船橋市が放課後ルーム増設の新方針を示しました

7月29日に議会で開かれた健康福祉委員会で、船橋市は待機児童が多い放課後ルームについて、新しく整備計画(方針)を示しました。

2016年度中の対応が決まっていたのは、西海神放課後ルーム(2月頃工事終了予定)、飯山満南放課後ルーム(2月頃に工事終了予定)、法典東放課後ルーム(2018年4月に校舎増築に合わせて移転予定)、宮本放課後ルーム(来年度開設予定)でした。

これに加えて、若松、葛飾、小栗原、中野木、海神の各小学校についても、来年度開設に向け調整中だとのことです。

具体的には、

①若松放課後ルーム:教育委員会と青少年会館の倉庫と学習室の借用で調整中。

②葛飾放課後ルーム:教育委員会と校舎1階部分特別支援学級2教室を2階に移設することにより放課後ルームを設置する内容で協議中。
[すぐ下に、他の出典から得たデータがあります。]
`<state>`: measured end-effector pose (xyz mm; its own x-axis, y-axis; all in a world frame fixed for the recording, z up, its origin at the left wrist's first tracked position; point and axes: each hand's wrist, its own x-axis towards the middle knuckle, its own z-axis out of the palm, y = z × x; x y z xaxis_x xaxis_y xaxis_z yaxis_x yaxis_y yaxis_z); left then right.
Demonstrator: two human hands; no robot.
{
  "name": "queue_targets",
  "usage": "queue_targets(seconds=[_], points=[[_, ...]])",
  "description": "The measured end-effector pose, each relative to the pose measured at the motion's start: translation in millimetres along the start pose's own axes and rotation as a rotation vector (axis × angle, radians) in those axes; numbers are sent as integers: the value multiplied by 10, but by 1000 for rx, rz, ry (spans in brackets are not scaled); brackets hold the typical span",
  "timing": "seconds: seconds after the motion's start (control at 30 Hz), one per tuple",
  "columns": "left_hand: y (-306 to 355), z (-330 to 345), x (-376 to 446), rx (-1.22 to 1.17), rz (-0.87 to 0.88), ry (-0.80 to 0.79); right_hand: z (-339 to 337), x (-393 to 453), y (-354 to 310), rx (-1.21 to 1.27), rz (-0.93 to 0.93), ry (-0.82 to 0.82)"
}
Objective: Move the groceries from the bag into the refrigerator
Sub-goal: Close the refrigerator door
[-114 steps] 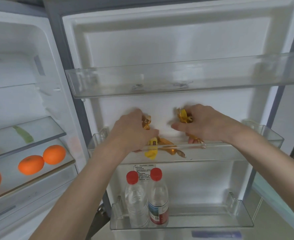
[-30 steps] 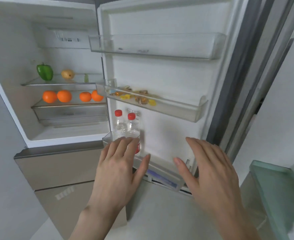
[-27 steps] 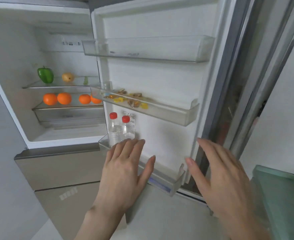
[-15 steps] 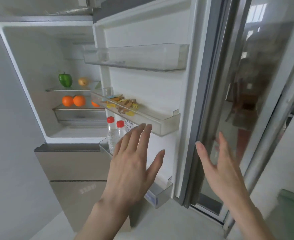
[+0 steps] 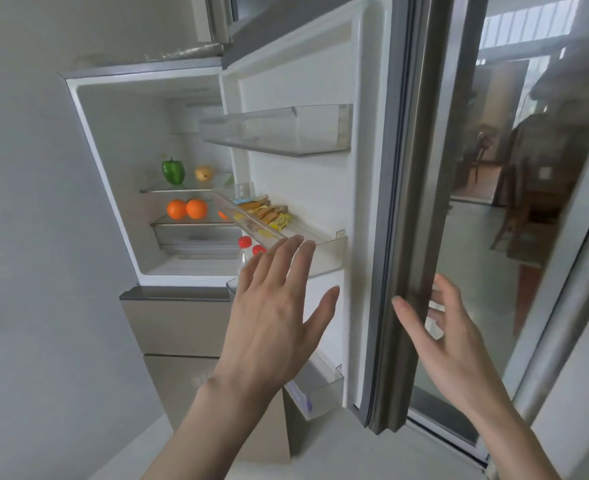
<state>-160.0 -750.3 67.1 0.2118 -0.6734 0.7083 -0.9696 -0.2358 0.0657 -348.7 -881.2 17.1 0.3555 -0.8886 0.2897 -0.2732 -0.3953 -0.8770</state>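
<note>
The refrigerator (image 5: 109, 174) stands open, its door (image 5: 324, 188) swung partway toward the body. Several yellow and brown snack packets (image 5: 269, 213) lie in the middle door bin (image 5: 327, 251). Two red-capped water bottles (image 5: 249, 245) stand in the lower door bin, mostly behind my left hand. Inside, a green pepper (image 5: 173, 170) and a yellowish fruit (image 5: 203, 173) sit on the upper glass shelf; oranges (image 5: 186, 208) on the shelf below. My left hand (image 5: 275, 317) is spread flat in front of the door's inner side. My right hand (image 5: 449, 344) is open, fingers at the door's outer edge (image 5: 411, 216). No bag is in view.
The top door bin (image 5: 279, 131) holds nothing. Closed brown drawers (image 5: 178, 327) sit under the fridge compartment. A grey wall (image 5: 26, 237) is at the left. The door's glossy outer face (image 5: 515, 188) reflects a room; a metal frame (image 5: 570, 320) runs along the right.
The door has swung from wide open toward the fridge body. Both hands, earlier laying packets in the middle bin, are now empty; the right one has reached the door's outer edge.
</note>
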Motion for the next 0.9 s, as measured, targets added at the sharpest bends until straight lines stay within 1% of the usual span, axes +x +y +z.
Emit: queue_targets(seconds=[0.17, 0.4, 0.67, 0.77, 0.9], points=[[-374, -286, -260, 35, -66, 15, 272, -375, -209, 44, -81, -30], [-850, -649, -642, 79, -136, 8, 822, -746, -535, 66, -201, -90], [-1325, -900, -1140, -16, -126, 39, 1487, -1062, -895, 50, -288, -179], [-1503, -924, -1266, -39, -101, 18, 1752, -1128, -1030, 49, -316, -225], [-1765, -951, -1405, -54, -122, 5, 2111, -1153, -1209, 17, -409, -350]])
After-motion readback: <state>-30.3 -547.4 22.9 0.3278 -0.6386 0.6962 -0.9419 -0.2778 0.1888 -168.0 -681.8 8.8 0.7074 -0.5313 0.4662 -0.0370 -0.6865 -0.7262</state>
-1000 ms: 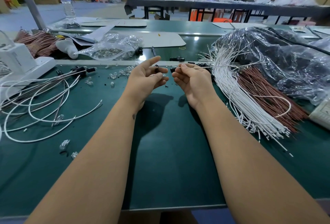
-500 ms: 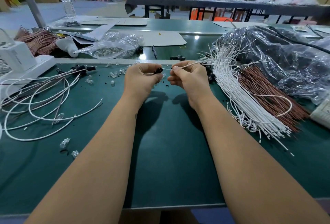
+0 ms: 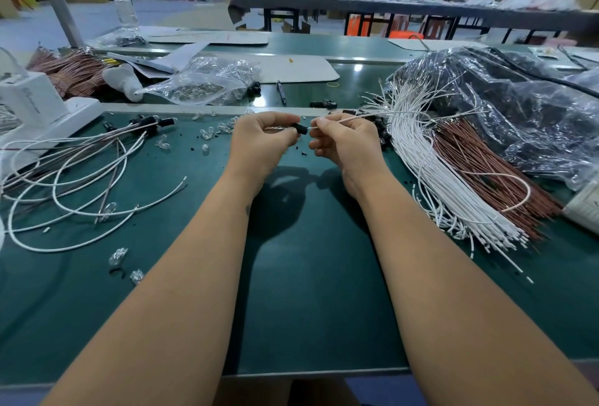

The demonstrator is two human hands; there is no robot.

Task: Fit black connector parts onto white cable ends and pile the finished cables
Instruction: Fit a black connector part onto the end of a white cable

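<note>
A small black connector part (image 3: 299,128) sits between the two hands, pinched at the left hand's (image 3: 259,140) fingertips. The thin white cable (image 3: 356,116) pinched by the right hand (image 3: 346,141) meets it end-on. A fanned bundle of white cables (image 3: 431,172) lies right of the right hand, and looped finished cables (image 3: 81,172) lie well left of the left hand.

Finished cables (image 3: 81,178) lie left of the hands (image 3: 304,140), cable bundle (image 3: 453,178) right.
</note>
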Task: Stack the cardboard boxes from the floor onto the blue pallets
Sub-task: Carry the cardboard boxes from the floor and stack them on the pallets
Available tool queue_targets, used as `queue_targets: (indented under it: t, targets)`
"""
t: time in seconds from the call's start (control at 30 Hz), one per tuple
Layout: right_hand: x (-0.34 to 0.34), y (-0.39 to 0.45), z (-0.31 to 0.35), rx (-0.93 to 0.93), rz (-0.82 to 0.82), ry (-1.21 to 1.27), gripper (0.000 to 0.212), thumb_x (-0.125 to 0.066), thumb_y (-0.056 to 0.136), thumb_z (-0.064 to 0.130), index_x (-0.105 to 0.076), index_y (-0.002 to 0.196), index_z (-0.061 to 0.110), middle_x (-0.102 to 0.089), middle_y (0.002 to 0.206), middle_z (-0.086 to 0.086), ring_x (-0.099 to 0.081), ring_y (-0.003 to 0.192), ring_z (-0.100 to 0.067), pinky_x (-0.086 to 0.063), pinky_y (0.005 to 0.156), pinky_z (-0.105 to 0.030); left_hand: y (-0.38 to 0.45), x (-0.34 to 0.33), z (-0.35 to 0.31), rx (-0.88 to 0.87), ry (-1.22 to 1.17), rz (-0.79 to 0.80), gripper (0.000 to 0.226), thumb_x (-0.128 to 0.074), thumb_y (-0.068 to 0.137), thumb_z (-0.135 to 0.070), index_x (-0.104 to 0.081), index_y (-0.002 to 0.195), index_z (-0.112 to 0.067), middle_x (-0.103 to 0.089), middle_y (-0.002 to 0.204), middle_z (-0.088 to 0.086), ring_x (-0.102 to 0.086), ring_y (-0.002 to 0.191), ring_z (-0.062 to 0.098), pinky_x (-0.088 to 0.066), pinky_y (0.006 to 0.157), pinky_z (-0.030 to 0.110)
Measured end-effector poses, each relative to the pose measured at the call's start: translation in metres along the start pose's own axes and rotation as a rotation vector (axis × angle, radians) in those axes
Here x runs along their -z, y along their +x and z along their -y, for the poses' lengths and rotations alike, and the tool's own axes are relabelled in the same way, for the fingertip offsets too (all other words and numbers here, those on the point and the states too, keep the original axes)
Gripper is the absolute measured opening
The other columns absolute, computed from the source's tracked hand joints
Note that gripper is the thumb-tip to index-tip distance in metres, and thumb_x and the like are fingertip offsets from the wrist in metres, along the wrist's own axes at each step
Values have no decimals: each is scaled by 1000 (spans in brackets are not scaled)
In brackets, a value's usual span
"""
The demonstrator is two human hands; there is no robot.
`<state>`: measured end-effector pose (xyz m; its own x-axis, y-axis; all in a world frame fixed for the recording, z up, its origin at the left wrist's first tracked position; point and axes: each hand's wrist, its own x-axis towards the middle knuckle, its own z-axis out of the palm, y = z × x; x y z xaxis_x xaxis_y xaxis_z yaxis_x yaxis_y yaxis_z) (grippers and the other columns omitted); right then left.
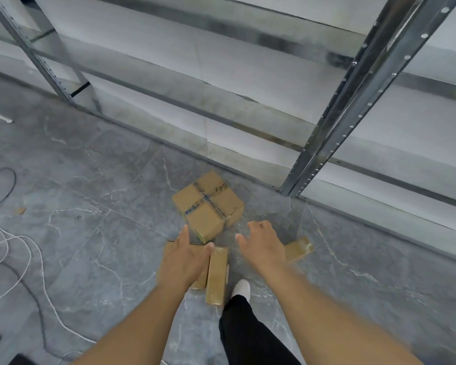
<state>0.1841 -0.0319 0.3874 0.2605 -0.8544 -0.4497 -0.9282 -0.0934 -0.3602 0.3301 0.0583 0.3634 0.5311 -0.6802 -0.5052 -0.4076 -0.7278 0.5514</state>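
Note:
A square cardboard box (208,204) with crossed tape on top lies on the grey floor near the rack. A long narrow cardboard box (217,275) lies closer to me, beside a flat box (166,259) mostly hidden under my left hand. A small taped box (299,248) peeks out behind my right hand. My left hand (186,262) reaches forward, fingers spread, empty, just short of the square box. My right hand (261,245) is likewise open and empty, to the right of that box. No blue pallet is in view.
A metal rack with perforated uprights (353,101) and low beams (169,101) stands behind the boxes. Black and white cables (19,248) trail on the floor at left. My white-socked foot (241,287) and black trouser leg stand below the narrow box.

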Motion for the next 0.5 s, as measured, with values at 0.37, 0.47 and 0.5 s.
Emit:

2017年3月までは教室を学校で使用していることから、4月から夏休み明けまでの対応として資料室の簡易な改修で仮開設を行う。

③小栗原放課後ルーム:教育委員会と校庭に放課後ルーム2階建てを設置する内容で協議中。4月から放課後ルームの工事完了までの間、第2放課後ルーム1階部分の体育倉庫の簡易な改修で仮開設を行う。

④中野木放課後ルーム:前原児童ホームの旧幼児教室使用部分2階での使用で調整中。

⑤海神放課後ルーム:教育委員会と、校舎1階部分特別支援学級1教室を2階倉庫に移設することにより特別支援学級を横並びとし、放課後ルームを設置する内容で協議中。

とのことです。これによって現時点の待機児童数なら、これらの小学校では待機が解消できるとも言います。

今年の7月1日時点で、待機児童は若松23人、葛飾20人、小栗原33人、中野木13人、海神21人でした。特に小栗原は待機児童が多く、低学年でも28人にもなり、整備が急がれていました。方針が出されたのは本当に良かったと思います。

しかし船橋市では放課後ルームの支援員、補助員不足も問題になっています。市の資料によると、7月1日時点で支援員が44名、補助員Aが61名、補助員Bが3名不足しています。現場職員の労働強化、過重によるストレス増加などが心配されます。

現在、支援員は時給1530円となり、前年の不足が63名だったことを見れば改善されていますが、44名不足というのは依然として深刻です。補助員はABとも時給1010円ですが、これだけの不足があることを考えると時給アップなどが必要だと思います。

また現在、支援員でも全員非常勤(非正規雇用)ですので、委員会では日本共産党として「国の補助金もあるのだから支援員の常勤化を」と求めました。市側は「現在は常勤化は検討のメニューに入れていないが、将来の(検討課題とする)可能性まで無とするものではない」と答えました。

職員不足については他の会派の議員からも「障害児の多いルームで障害児加配である補助員Aが6人不足となっているけど、これで大丈夫なのか」など、心配する声が出されていました。

現場職員の負担増は、職員の人権問題であると同時に、子どもの健全な発達が保障されるのかどうかにも関わってきます。今後も放課後ルームの問題を注視していきたいと思います。